Alwi Shihab, misal, dalam buku Islam Inklusif menegaskan bahwa radikalisme secara popular menunjukkan ekstrimisme politik dalam aneka ragam bentuknya, atau usaha-usaha mengubah orde sosial secara drastis dan ekstrim. Pada dasarnya agama sebagai sarana untuk menciptakan kemaslahatan bagi manusia. Di sini lain, agama tidak berada di ruang kosong. Agama bagi pemeluknya adalah media ekspresi, tumbuh-berkembangnya keyakinan dan pemahaman atas nilai-nilai yang lambat laun dipraktikkan dalam kehidupan sehari-hari.

Baca Juga  Rumah Yang Dirindukan

Tiga ciri paham radikalisme yaitu: pertama, respon terhadap kondisi yang sedang berlangsung dan muncul dalam bentuk evaluasi penolakan atau bahkan perlawanan. Di sini, problem yang ditolak berhubungan dengan asumsi, ide, lembaga atau nilai-nilai yang dapat dipandang bertanggung jawab terhadap kondisi yang ditolak. Kedua, radikalisme tidak berhenti pada upaya penolakan, melainkan terus berupaya mengganti tatanan-tatanan tesebut dengan bentuk tatanan baru. Ketiga, adanya suatu keyakinan kuat pada kebenaran yang mereka miliki (6-7).
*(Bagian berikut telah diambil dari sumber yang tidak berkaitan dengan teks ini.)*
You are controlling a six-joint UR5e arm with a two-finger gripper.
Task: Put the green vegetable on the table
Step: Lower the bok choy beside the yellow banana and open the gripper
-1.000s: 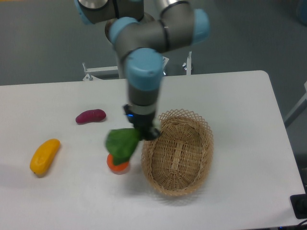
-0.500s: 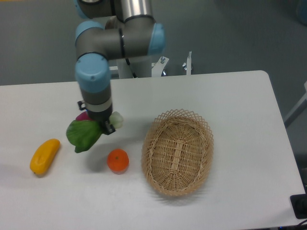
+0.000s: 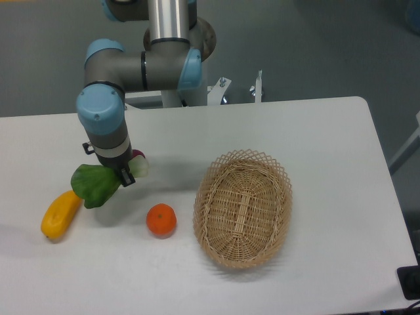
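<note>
**Inspector A:** Location of the bok choy?

**Inspector B:** Left part of the counter, held in the gripper. Dark green leafy end points left and toward the near edge; pale stalk end shows at the right of the gripper. Whether the leaves touch the counter surface cannot be determined from this view.

**Inspector A:** Gripper condition?

**Inspector B:** Clamped on the bok choy, roughly where leaf meets stalk. It points downward from the arm, whose grey and blue joints rise to the far side.

**Inspector A:** Nearest items?

**Inspector B:** A yellow oblong fruit lies on the counter just left of and nearer than the leafy end; the leaf tip sits just beside its upper end, contact not determinable. A sliver of a purple item shows behind the gripper, mostly hidden.

**Inspector A:** Further out?

**Inspector B:** An orange sits on the counter to the right and nearer, apart from the bok choy. Right of that, an oval wicker basket stands on the counter, close to the orange but not touching it.
</note>
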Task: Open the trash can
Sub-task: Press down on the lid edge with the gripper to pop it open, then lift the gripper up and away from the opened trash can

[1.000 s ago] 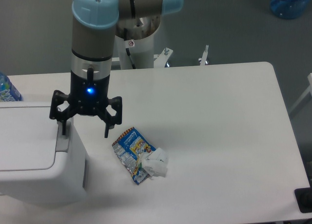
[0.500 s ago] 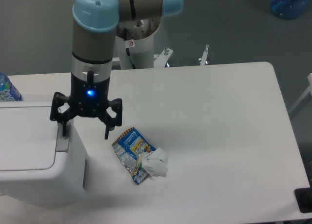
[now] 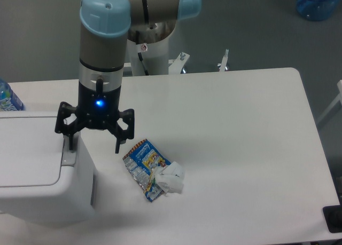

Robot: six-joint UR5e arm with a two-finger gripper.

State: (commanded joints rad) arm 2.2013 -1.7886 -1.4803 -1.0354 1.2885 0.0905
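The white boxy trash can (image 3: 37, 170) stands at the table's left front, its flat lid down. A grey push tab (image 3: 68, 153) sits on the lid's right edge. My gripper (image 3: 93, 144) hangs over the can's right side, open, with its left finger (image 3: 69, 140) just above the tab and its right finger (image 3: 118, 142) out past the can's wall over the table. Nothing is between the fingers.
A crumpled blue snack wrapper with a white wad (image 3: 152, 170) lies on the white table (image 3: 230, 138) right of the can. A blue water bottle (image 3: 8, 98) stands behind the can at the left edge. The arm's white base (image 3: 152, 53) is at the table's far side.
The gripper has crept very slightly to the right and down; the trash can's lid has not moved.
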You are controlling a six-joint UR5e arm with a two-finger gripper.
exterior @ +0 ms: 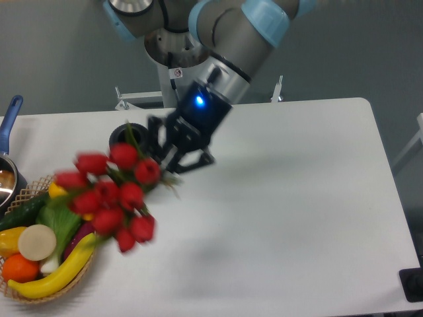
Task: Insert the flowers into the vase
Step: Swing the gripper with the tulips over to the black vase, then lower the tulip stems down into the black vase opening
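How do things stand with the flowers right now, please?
Hand shut on flowers, bunch airborne, blurred. Vase mostly hidden behind them. Basket below the blooms.

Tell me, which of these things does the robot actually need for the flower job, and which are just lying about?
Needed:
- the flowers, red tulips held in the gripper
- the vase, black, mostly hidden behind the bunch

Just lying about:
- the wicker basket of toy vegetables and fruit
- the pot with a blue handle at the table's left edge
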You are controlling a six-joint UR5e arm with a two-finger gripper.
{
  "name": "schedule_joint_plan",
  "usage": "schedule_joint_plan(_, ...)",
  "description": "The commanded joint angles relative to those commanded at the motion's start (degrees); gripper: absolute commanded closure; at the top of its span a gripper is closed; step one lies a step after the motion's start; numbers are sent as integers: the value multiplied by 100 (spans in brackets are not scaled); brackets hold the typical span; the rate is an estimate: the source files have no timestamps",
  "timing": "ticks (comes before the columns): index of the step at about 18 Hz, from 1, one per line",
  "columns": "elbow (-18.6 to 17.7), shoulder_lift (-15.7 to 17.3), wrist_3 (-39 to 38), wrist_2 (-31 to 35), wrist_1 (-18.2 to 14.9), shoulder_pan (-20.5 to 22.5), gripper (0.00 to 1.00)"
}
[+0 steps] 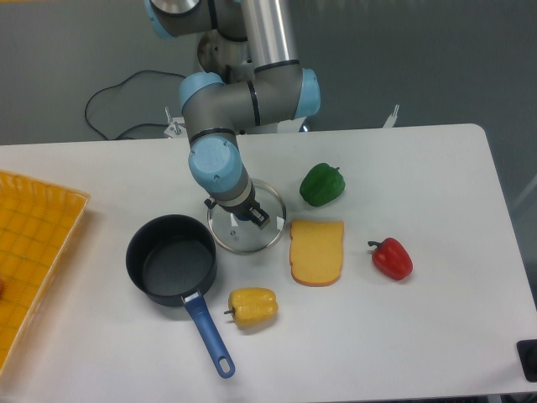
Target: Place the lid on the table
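The lid (pixel 267 228), clear glass with a thin silver rim, lies flat just right of the dark saucepan (pixel 171 259), at or just above the white table (pixel 419 336). My gripper (pixel 244 218) points straight down over the lid's centre. The wrist hides the blue knob and most of the fingers. One dark fingertip (pixel 257 217) shows over the glass. I cannot tell whether the jaws are shut on the knob or open around it.
A green pepper (pixel 322 184) sits behind the lid on the right. A yellow cheese-like slice (pixel 317 251) lies right of it, with a red pepper (pixel 392 259) further right. A yellow pepper (pixel 252 307) lies in front. A yellow gridded tray (pixel 33 243) stands at the left edge.
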Motion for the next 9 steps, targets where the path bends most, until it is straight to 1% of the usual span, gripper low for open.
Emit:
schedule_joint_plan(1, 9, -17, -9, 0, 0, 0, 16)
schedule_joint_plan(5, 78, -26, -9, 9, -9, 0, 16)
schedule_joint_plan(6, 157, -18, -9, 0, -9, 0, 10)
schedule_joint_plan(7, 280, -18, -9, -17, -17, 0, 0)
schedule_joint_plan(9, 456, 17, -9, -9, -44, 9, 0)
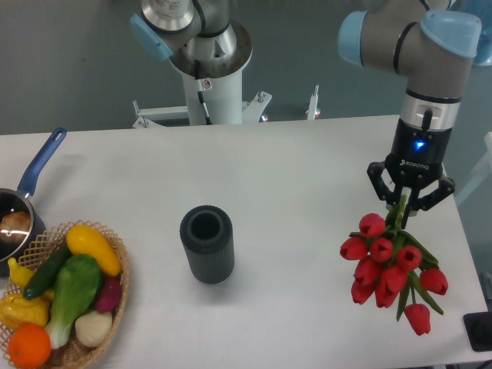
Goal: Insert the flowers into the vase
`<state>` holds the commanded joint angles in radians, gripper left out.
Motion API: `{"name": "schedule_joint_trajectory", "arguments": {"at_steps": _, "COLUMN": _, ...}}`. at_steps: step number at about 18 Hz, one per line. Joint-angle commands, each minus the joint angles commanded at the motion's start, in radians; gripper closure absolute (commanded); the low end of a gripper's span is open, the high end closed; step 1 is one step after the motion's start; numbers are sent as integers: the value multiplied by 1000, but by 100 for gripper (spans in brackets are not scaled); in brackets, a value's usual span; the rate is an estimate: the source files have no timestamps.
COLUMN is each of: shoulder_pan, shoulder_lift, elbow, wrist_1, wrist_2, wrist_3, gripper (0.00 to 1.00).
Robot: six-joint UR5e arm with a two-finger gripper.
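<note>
A wicker basket (pixel 115 265) of toy vegetables is seen at the near left corner, cut off by the frame edge; a yellow squash (pixel 92 247), a green piece and an orange (pixel 29 344) are among its contents. Just behind it, a saucepan (pixel 14 223) with a blue handle is partly in view, the handle angled up and to the right.

The table (pixel 292 169) is white, matt and evenly lit. Behind it a grey wall is seen, with a white pedestal (pixel 214 84) bolted at the far edge.

The vase (pixel 207 244), dark and ribbed, stands upright at mid-table, left of centre, with its round mouth open upward. It is well apart from everything else.

The flowers (pixel 388 269) are at the right side of the table, buds hanging downward and toward the camera, stems running up into the gripper (pixel 405 207). The gripper points downward and its fingers (pixel 378 181) are pinched on the green stems. Whether the lowest buds touch the table cannot be judged from this angle; a faint shadow lies beneath them.

A dark object (pixel 480 330) is cut off at the lower right edge.
</note>
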<state>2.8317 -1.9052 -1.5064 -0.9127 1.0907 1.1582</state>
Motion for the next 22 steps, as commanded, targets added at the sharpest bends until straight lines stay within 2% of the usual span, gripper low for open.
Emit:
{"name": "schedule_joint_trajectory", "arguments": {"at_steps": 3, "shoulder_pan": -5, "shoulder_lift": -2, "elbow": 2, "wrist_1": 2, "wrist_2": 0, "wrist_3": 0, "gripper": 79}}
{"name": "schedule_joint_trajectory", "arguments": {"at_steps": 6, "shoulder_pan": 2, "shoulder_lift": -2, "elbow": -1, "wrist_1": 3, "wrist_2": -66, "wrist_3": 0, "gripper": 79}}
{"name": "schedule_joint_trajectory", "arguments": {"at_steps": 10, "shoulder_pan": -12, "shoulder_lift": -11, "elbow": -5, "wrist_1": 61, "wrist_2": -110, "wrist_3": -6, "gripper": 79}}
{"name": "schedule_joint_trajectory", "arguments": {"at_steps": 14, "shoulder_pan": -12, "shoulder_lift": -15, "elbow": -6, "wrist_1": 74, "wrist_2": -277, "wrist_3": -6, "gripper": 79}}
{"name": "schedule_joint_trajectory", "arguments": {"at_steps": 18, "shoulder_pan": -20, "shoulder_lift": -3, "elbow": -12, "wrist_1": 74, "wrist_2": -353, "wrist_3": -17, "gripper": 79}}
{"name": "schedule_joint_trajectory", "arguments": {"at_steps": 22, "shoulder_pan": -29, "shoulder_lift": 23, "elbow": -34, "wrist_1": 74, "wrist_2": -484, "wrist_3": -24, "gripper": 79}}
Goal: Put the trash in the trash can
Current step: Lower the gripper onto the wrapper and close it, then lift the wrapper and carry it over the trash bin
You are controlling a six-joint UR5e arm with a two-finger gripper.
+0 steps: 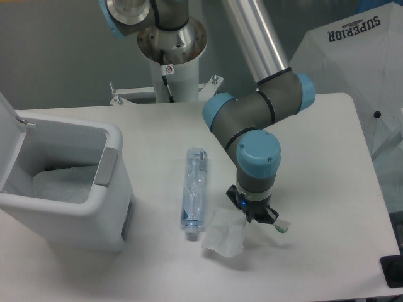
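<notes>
The arm (252,56) comes down from the top and bends at a grey elbow with blue caps. The wrist (257,165) points straight down to the table. The gripper (253,216) is low, and its fingers look closed together.

On the tabletop (315,145) the trash can (69,189) stands at the left, its lid (9,135) tipped back and a liner bag (60,182) inside. The bottle (194,189) lies right of it, cap toward the front. My pincer (252,216) is right of the bottle, touching the wrapper (223,236).
</notes>
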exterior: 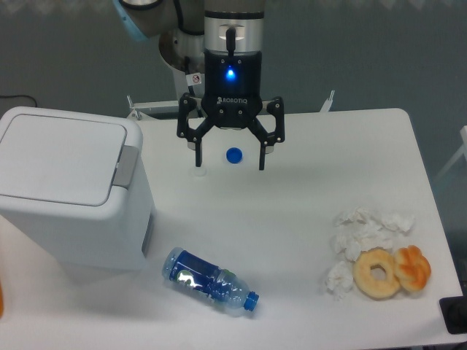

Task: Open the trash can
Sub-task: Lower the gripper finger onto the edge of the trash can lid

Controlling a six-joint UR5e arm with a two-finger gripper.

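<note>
Gripper [230,154] held above the table [306,197], fingers [198,154] spread apart and empty.

The trash can [69,193], lid closed, is seen well left of the fingers; a blue cap [233,154] lies between them, a plastic bottle [210,281] below.

Single high front view (steeply downward) over table [306,211].

Only thing I can actually read here is "ROBOTIQ" in white letters on the black body of the gripper [230,162], just under its blue light. There's a small round red-and-white sticker [195,78] on the arm base behind it, but way too tiny to make out, and the bottle [209,281] label is a blue blur.
</note>
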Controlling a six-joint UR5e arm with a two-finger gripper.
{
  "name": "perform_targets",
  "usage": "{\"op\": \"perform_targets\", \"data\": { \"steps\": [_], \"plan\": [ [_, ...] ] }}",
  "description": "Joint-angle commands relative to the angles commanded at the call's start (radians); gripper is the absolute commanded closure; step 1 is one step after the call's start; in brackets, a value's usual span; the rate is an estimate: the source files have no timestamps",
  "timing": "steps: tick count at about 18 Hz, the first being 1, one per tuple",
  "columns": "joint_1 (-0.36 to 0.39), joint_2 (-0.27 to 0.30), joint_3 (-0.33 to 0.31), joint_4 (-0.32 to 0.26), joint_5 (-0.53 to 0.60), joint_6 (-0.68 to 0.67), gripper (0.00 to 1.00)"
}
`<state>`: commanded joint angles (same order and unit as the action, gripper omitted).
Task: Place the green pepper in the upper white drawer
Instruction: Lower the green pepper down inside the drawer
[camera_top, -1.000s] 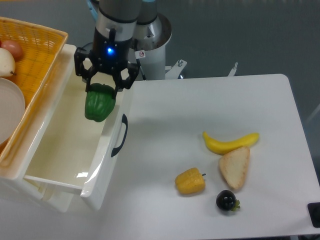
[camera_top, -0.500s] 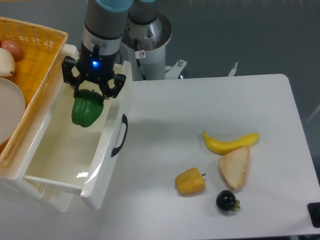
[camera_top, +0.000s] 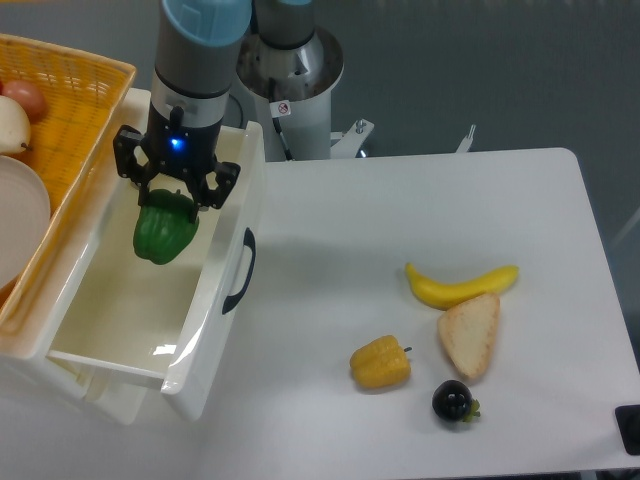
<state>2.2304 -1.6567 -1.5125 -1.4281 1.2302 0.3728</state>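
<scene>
White tabletop carries the large glossy white plastic drawer (camera_top: 190, 345) with its black curved handle, pulled open. Directly above its cavity, the black two-finger pincer (camera_top: 166, 205) clenches the glossy green lobed bell pepper (camera_top: 164, 231), which hangs just beneath it. Best lower it closer to the floor below, then release centrally, clear of the walls.
</scene>
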Motion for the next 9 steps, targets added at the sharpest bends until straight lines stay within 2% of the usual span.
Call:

Radikalisme agama ialah pandangan atau tindakan yang mengadvokasi ideologi dengan cara ekstrim atau kekerasan. Lebih jauh, Islam radikal merujukan pada kelompok atau aliran keras dalam menuntut penegakan syariat dengan jalan yang dianggap sebagai jihad (hlm. 36). Seseorang bisa dikatakan berpaham radikal bilamana pemahaman agama ditafsiri secara instan dan menggunakan cara padang “selain Islam kelompok mereka adalah musuh”, padahal setiap agama memiliki keyakinan berbeda dan agama tidak pernah mengajari permusuhan dengan menolak perbedaan.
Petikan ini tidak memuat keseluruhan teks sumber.